→ **PROVIDED MATERIAL**:
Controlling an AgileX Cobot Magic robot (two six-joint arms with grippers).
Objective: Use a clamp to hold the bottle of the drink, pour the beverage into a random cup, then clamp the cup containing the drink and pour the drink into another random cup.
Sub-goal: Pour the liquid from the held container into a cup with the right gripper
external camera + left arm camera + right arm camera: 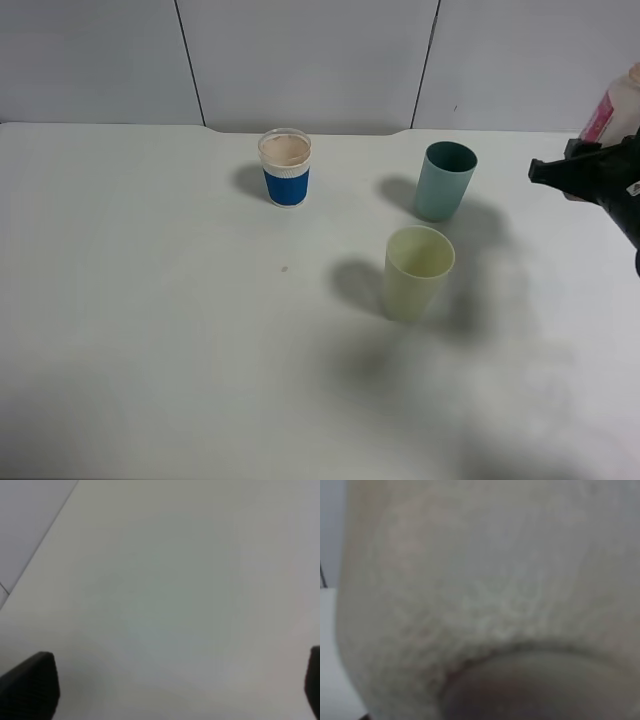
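Bottle of the drink [612,108] stands at the counter's [150,300] two o'clock edge, right hand [556,172] closed, seemingly around it. Its thin plastic probably flexes and feels slick, and liquid adds weight, so mid-body looks safest. Left hand [180,690] gapes, empty.

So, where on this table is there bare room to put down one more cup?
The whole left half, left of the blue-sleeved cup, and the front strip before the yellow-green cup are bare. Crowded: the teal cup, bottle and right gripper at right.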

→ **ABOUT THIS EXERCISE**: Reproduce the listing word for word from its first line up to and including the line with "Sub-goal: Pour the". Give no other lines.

→ **EXERCISE RESULT**:
Controlling an AgileX Cobot Magic robot (two six-joint arms with grippers).
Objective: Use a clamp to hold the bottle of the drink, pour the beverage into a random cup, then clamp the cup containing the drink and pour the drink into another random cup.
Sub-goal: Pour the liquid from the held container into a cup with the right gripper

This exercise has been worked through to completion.